**TO DO**
If a line of the data below holds the string "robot", copy it.

======== SUPPLIED RECORDS

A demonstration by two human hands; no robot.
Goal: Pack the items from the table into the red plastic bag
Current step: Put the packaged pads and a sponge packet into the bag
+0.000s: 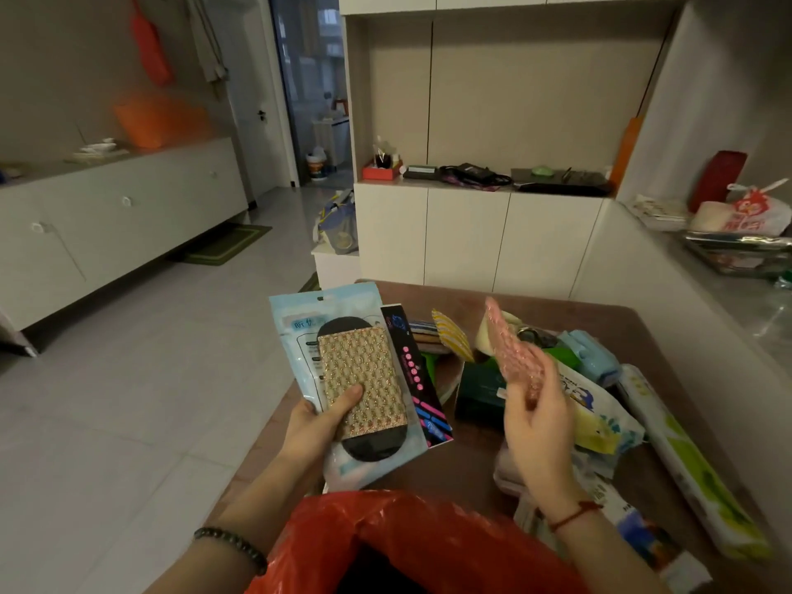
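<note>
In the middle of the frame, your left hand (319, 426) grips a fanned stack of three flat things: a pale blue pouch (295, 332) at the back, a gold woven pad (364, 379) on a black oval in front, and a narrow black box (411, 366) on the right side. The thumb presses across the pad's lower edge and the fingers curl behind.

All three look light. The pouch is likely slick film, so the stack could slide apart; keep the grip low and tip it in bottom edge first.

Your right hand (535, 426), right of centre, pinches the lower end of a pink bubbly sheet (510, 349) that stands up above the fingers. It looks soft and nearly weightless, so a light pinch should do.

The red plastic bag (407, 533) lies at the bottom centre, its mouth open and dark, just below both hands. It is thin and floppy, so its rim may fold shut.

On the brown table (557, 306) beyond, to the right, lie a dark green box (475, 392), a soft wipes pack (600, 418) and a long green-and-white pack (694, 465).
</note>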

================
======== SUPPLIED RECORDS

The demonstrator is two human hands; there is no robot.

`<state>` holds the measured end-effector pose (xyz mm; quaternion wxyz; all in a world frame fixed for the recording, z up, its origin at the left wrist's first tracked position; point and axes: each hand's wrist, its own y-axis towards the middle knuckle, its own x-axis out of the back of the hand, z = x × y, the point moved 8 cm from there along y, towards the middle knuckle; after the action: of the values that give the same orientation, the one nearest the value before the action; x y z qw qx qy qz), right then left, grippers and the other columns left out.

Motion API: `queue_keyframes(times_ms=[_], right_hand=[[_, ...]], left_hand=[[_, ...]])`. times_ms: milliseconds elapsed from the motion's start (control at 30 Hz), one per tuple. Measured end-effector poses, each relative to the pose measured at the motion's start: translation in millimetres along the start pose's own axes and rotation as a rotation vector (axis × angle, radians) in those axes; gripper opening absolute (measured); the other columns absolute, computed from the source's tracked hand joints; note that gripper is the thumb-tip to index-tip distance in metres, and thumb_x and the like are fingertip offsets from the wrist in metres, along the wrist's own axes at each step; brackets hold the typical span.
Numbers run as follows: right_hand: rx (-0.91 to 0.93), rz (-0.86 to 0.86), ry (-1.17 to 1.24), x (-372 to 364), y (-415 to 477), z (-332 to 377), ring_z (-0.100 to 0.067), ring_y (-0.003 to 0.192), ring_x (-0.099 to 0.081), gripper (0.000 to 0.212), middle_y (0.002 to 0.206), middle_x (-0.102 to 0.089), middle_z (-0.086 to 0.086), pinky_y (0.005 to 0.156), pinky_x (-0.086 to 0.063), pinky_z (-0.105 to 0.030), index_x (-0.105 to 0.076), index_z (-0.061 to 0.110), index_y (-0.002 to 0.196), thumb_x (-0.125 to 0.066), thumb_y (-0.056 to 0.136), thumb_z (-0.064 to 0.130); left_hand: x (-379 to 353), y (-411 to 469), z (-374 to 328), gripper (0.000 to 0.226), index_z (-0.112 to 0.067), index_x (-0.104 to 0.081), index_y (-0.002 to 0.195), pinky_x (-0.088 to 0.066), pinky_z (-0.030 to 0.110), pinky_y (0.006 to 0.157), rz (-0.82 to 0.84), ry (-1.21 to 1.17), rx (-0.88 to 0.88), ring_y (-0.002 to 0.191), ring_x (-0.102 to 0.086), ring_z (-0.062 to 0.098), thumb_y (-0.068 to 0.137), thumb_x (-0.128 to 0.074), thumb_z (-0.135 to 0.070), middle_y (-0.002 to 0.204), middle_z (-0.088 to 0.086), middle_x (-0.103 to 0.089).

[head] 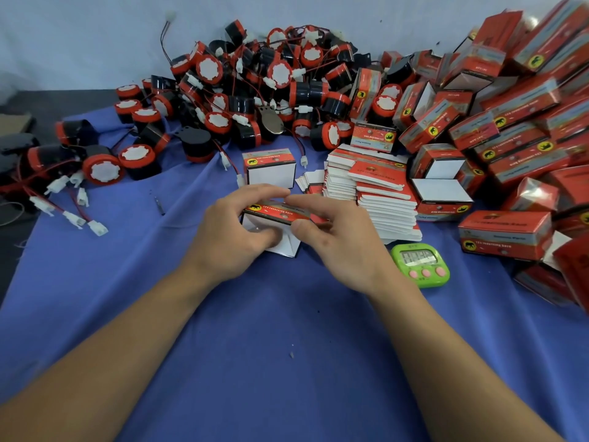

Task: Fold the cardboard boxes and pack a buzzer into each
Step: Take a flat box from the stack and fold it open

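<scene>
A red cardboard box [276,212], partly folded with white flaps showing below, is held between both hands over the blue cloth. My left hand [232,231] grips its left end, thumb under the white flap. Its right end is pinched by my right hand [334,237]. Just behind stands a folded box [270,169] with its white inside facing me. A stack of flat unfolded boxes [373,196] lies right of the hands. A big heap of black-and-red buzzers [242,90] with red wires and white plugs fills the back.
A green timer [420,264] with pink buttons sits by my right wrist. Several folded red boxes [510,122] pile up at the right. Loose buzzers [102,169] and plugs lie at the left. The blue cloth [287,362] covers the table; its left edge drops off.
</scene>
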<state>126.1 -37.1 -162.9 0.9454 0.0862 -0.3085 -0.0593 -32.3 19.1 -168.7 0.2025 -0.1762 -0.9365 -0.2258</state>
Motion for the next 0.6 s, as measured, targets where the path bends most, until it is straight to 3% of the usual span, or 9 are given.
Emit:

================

**FINAL ANSWER**
A demonstration by two human hands; no robot.
The demonstrator is two human hands; there is no robot.

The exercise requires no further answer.